Poland Ambassador to the United States
- In office 2005–2007
- Preceded by: Przemysław Grudziński
- Succeeded by: Robert Kupiecki

Personal details
- Born: 6 August 1952 (age 73) Kościerzyna, Poland
- Spouse: Hanna
- Children: 2 daughters
- Alma mater: University of Warsaw
- Profession: Diplomat

= Janusz Reiter =

Polish diplomat (born 1952)

Janusz Stanisław Reiter (born 6 August 1952) is a Polish diplomat.

==Career==
Janusz Reiter has graduated from German studies at the University of Warsaw. A former Solidarity activist and editor of certain opposition magazines for seven years during communist rule in Poland, Reiter became an editor for Życie Warszawy and later served as a diplomat for Poland. From 1990 to 1995, he was Poland's ambassador to Germany. He was the Polish ambassador to the United States from 2005 to 2007, also accredited to the Bahamas as well.

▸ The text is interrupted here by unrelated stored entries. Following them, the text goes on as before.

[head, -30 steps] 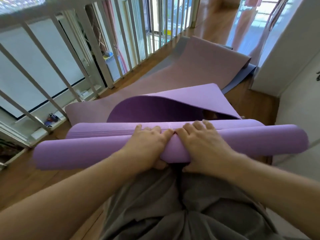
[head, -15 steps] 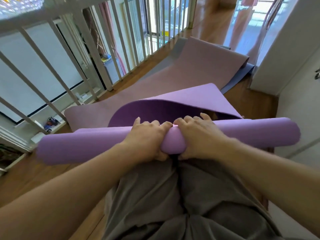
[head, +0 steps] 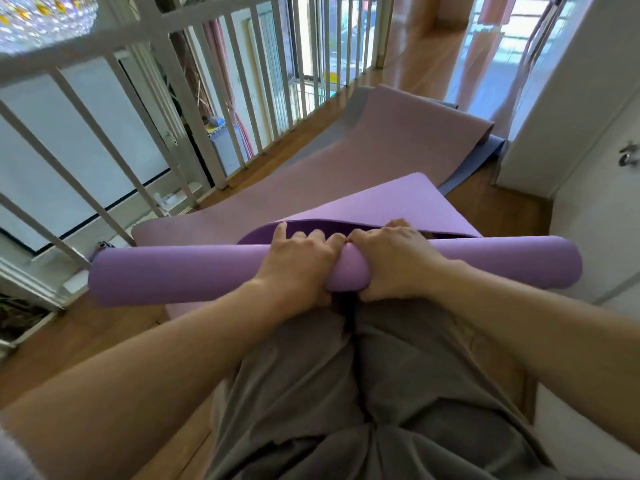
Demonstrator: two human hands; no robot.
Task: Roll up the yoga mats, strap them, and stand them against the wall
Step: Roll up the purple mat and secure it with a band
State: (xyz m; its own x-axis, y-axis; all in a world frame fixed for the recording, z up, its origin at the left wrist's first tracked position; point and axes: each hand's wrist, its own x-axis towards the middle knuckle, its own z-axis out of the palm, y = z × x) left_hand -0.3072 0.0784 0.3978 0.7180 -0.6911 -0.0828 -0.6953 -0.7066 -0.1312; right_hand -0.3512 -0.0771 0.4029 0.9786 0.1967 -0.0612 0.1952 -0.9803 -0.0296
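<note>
Mid-roll on the first mat, I'd say. The left hand [head: 298, 268] and right hand [head: 394, 258] sit side by side, touching, at the middle of the purple roll [head: 173, 275]. Fingers are curled over the top and thumbs tucked under the near side, so both hands are clamped around it. The roll sticks out well past the grip on either side and sits right in front of the knees in grey trousers [head: 346, 393]. Just beyond the knuckles, the loose tail [head: 398, 199] of the same mat arches up in a slack hump, so the rolling isn't done, though it looks most of the way there. Farther out past that tail a pink mat [head: 363, 157] lies flat with a blue-grey mat [head: 467, 171] under it, neither rolled yet. Next move, I reckon: push the roll away from the body while pulling it snug and watching that the ends line up, because that hump could wind in loose or crooked. I can't spot a strap anywhere, so one needs finding first.
</note>
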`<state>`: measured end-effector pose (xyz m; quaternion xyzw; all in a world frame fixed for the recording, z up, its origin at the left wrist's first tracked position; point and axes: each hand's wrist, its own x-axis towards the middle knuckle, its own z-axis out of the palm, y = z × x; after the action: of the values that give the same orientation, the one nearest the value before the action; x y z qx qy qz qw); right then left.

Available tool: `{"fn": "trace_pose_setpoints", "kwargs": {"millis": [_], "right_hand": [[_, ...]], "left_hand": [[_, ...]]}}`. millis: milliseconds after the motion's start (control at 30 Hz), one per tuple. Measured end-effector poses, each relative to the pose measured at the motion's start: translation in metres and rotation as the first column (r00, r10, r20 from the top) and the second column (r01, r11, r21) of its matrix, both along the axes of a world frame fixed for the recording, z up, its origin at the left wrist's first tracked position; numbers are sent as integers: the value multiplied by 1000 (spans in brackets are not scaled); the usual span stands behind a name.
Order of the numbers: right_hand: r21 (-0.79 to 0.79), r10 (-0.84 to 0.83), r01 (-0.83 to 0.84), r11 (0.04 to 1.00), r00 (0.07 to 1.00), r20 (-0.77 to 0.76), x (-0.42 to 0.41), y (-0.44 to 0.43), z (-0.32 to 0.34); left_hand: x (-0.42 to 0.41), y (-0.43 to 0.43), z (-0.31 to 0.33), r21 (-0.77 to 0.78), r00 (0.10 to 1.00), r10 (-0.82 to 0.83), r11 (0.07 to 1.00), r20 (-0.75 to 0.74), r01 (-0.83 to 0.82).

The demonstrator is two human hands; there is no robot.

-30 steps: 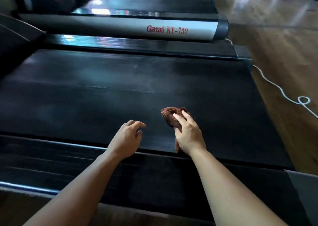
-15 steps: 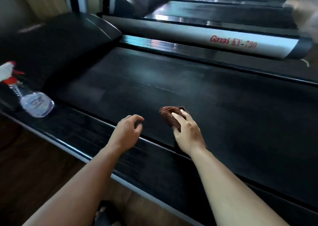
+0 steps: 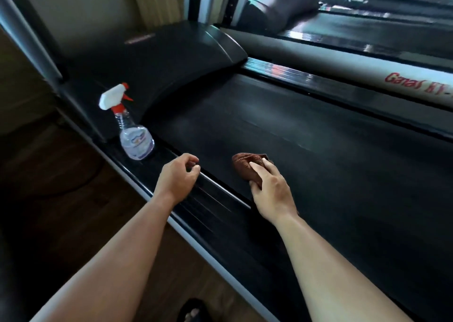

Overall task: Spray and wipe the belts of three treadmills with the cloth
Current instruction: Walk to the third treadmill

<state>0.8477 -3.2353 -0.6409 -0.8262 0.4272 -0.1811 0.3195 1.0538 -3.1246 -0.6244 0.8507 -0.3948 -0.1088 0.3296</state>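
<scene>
Here, the right hand (image 3: 270, 189) is on the brown cloth (image 3: 244, 161). Its fingers lie over the bunched top and the thumb tucks in at the near side, so it grips the cloth and presses it onto the belt (image 3: 318, 174), close to the belt's near edge. The left hand (image 3: 177, 178) holds nothing. Its fingers are loosely curled over the near side rail (image 3: 220, 214); I cannot tell whether they touch it.

Left of that hand, near but apart, the spray bottle (image 3: 133, 130) stands upright on the same rail. It has a white and red trigger head and a clear body with liquid inside. It sits at the foot of the black motor cover (image 3: 157, 59).

The belt is dark with faint pale streaks far of the cloth. I cannot tell if these are damp or only glare.

Farther off is the silver rail of a second treadmill (image 3: 343, 64) with red lettering, and another belt lies beyond it. A wooden floor (image 3: 73, 199) is at near left.

Judgement: this looks like the wiping step on this belt, with the cloth down and the bottle parked. The cloth sits at the near edge, and a wide stretch of belt lies to the right and far of it. The next move likely calls for long pressed strokes across that stretch. If the surface proves dry, the left hand is well placed to reach for the bottle.
</scene>
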Motion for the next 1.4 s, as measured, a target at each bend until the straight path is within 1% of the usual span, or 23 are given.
{"fn": "trace_pose_setpoints", "kwargs": {"millis": [133, 233, 367, 567, 667, 733, 800, 933, 1033, 1233, 1400], "right_hand": [[-18, 38, -38, 999, 999, 23, 42, -7, 4], [-39, 55, -53, 998, 998, 43, 70, -14, 8], [-65, 76, -73, 995, 996, 42, 97, -23, 14], [-80, 89, -86, 993, 995, 34, 125, -29, 19], [-80, 101, -99, 992, 995, 26, 136, -28, 15], [-71, 106, -104, 992, 994, 24, 140, -26, 11], [-71, 111, -110, 991, 994, 18, 143, -24, 7], [-65, 111, -110, 992, 994, 13, 144, -22, 2], [-74, 100, -98, 992, 995, 12, 144, -22, -1], [-81, 79, -76, 994, 997, 28, 137, -21, 1], [-105, 50, -45, 993, 998, 40, 122, -25, 8]], "left_hand": [[54, 2, 7, -66, 993, 117, 991, -5, -117], [90, -2, 13, -129, 974, 225, 965, -25, -226], [131, -5, 20, -191, 932, 360, 913, -37, -360], [185, -6, 17, -256, 863, 501, 828, -57, -498], [199, -9, 15, -271, 824, 555, 781, -113, -563], [207, -11, 12, -271, 818, 555, 773, -151, -574], [214, -13, 9, -268, 829, 520, 785, -204, -559], [226, -17, 5, -314, 863, 359, 823, -356, -473], [229, -19, 2, -346, 880, 308, 832, -362, -434], [226, -17, 8, -327, 877, 331, 834, -349, -445], [201, -22, 13, -361, 891, 298, 834, -342, -417]]}}
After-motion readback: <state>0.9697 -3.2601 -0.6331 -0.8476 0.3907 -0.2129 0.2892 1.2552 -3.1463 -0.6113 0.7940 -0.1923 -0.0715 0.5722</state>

Reiter returned to Poland in late 2007 and took the position of Poland's Special Envoy for Climate Change. He also served as vice-chairman of the management board of the media company Presspublica. From 2010 until 2013, he was the president of the Polish Center for International Relations; he now serves as chairman of the board. Also, he is on the advisory board of OMFIF where he participates in various meetings regarding the financial and monetary system.

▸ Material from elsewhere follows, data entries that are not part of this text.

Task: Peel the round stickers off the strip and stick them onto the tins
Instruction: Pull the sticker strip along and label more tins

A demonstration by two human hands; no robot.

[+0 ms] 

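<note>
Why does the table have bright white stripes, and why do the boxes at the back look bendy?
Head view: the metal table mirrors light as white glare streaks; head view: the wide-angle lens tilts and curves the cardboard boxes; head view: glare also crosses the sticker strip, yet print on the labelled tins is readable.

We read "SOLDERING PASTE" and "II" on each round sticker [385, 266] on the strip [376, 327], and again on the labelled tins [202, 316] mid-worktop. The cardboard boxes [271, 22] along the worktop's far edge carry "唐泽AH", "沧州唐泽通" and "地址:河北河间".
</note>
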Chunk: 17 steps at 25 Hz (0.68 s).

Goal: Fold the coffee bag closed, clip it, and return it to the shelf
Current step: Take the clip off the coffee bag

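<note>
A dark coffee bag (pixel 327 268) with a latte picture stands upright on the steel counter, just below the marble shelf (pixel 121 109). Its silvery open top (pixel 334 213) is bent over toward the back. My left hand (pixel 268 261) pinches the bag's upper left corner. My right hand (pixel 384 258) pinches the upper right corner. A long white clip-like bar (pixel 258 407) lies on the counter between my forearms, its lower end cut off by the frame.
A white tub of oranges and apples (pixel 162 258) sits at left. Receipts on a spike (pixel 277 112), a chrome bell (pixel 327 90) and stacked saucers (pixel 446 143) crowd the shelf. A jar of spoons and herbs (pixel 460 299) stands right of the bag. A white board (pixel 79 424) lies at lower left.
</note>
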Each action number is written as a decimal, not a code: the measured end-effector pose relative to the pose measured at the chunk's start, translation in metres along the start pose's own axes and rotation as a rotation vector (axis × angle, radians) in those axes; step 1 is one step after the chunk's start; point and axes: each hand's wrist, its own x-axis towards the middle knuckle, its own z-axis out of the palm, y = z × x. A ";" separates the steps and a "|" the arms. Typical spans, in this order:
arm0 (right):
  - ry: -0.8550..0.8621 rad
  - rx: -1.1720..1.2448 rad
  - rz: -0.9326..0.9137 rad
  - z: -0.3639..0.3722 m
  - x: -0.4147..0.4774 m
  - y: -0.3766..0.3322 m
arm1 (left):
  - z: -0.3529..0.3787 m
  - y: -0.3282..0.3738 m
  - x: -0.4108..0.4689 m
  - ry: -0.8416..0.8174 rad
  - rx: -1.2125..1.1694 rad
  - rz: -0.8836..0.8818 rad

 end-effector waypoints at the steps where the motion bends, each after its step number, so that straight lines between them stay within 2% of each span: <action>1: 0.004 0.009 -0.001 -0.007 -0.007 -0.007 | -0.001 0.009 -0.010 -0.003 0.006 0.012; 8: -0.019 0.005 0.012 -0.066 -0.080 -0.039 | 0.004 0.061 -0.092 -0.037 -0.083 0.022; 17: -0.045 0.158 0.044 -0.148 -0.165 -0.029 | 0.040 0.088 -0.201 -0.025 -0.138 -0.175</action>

Reiter has received the Grand Crosses with Star and Sash of the Order of Merit of the Federal Republic of Germany.

==Other activities==
- Scope Group, Member of the Advisory
- Deutsche Bank, Member of the Advisory Board

==Bibliography==

- Reiter, Janusz (2007). "Bridging the Oder : reflections on Poland, Germany, and the transformation of Europe – Part II. Lecture delivered at the German Unification Symposium, October 3, 2006"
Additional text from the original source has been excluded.